- Task objective
Return each line of the records below that contains the word "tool".

- Source material
►
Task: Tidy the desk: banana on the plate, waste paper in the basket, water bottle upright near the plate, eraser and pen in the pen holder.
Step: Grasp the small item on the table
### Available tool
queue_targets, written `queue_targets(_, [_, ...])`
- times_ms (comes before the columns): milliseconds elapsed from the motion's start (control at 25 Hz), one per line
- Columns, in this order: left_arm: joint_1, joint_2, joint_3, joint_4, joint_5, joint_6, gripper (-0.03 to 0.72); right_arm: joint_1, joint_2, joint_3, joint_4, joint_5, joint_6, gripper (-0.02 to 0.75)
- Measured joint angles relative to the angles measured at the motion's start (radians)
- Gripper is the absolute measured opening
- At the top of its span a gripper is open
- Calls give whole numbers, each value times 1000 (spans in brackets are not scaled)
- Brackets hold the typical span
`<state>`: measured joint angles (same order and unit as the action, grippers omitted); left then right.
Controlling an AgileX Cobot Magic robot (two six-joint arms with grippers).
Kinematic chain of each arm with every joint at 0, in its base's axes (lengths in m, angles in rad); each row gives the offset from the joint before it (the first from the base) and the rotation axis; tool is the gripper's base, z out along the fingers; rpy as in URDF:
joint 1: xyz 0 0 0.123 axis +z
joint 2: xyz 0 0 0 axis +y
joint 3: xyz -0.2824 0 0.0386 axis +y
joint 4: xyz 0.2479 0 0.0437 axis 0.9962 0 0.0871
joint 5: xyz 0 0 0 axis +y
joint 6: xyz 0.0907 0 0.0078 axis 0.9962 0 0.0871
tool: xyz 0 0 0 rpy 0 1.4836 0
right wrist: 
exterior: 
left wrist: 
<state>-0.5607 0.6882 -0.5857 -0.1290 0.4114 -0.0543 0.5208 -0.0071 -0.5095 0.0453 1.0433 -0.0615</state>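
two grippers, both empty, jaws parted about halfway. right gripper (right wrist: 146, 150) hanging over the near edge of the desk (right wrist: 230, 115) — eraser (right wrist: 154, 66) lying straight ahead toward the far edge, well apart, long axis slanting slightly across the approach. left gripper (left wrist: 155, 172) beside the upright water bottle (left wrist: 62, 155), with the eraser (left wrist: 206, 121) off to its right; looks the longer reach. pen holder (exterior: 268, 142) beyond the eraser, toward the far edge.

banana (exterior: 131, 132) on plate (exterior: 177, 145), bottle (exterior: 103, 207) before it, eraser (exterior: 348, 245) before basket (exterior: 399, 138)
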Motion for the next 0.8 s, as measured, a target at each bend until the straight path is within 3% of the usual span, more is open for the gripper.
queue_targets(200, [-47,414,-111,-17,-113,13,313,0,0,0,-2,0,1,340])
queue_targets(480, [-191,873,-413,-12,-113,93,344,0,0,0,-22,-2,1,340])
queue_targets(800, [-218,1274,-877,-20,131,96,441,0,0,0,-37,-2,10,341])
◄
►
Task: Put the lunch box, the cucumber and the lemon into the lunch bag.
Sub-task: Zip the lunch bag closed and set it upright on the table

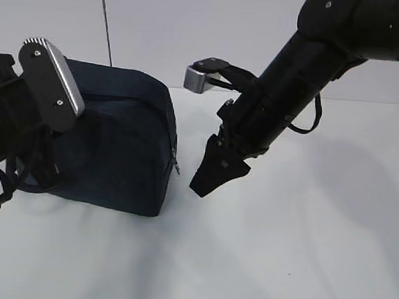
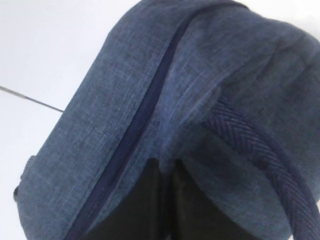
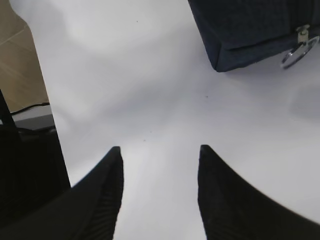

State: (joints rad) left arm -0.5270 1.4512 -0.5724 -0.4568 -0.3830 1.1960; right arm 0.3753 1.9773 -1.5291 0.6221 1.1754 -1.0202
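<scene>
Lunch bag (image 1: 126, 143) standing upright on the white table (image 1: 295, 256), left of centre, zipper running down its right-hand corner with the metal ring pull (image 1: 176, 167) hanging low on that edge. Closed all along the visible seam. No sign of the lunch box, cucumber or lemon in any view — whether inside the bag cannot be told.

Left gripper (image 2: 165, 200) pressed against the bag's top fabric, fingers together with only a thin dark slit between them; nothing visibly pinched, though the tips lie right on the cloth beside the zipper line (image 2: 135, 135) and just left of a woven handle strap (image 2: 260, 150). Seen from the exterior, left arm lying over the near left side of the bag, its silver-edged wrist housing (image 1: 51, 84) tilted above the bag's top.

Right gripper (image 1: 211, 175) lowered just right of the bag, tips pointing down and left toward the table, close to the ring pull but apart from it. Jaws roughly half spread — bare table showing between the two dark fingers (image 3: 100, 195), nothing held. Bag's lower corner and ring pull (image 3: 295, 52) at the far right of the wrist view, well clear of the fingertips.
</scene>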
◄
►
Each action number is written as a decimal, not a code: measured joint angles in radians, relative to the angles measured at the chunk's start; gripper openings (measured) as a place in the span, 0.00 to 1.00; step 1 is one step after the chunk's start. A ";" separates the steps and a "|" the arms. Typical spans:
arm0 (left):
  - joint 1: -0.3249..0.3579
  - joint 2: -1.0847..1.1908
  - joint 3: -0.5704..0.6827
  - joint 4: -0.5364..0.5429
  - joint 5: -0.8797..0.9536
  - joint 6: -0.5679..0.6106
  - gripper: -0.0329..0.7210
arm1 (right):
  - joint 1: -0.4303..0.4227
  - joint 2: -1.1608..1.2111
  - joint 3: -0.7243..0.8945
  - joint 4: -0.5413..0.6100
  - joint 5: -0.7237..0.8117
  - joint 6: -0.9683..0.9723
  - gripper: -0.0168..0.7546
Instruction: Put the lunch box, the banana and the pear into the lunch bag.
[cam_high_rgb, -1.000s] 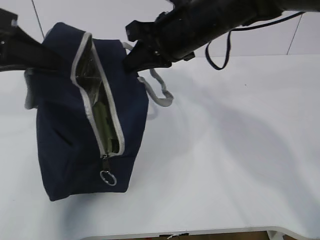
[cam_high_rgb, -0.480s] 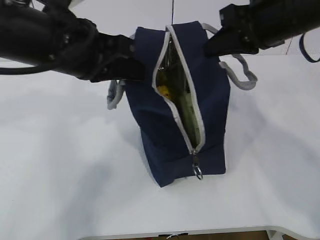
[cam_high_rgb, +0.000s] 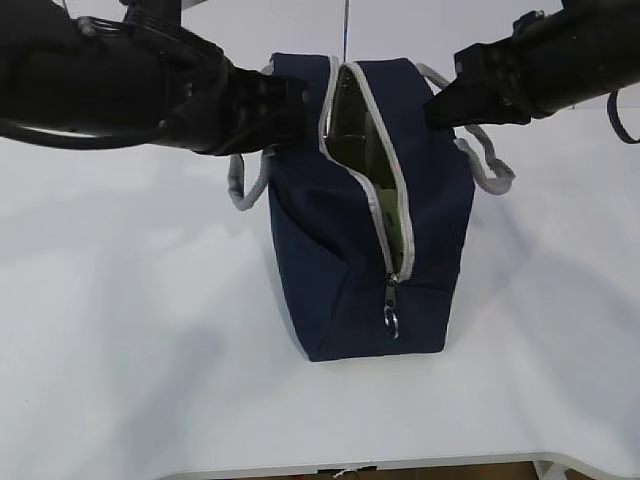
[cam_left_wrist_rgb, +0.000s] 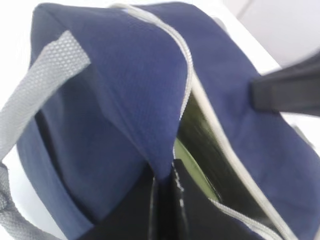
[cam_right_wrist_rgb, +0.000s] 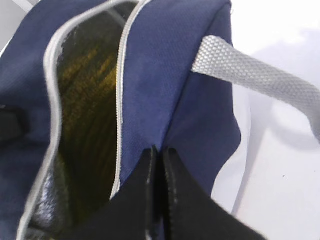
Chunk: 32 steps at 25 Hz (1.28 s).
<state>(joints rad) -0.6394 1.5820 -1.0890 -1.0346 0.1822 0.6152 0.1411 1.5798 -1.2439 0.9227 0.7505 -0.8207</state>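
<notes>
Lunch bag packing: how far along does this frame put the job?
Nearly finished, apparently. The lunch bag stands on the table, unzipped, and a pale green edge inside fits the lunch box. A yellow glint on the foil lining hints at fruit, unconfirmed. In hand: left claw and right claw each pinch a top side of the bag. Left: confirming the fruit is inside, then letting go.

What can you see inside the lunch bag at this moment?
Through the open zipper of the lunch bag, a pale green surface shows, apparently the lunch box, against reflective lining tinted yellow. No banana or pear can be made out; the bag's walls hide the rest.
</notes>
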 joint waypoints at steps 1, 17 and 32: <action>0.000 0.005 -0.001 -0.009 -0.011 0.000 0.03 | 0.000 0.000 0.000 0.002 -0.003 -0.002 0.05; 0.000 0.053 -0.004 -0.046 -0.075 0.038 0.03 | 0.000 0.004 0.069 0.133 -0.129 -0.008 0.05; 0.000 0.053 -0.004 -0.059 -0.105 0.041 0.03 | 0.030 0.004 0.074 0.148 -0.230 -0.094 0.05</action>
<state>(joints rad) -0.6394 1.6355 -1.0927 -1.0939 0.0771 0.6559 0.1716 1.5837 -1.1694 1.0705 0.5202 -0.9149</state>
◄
- Written reply
### Available tool
Kinematic chain of each arm with every joint at 0, in its base's axes (lengths in m, angles in rad); each row gives the offset from the joint before it (the first from the base) and the rotation axis; tool is the gripper's base, z out along the fingers; rpy as in URDF:
tool: xyz 0 0 0 rpy 0 1.4836 0

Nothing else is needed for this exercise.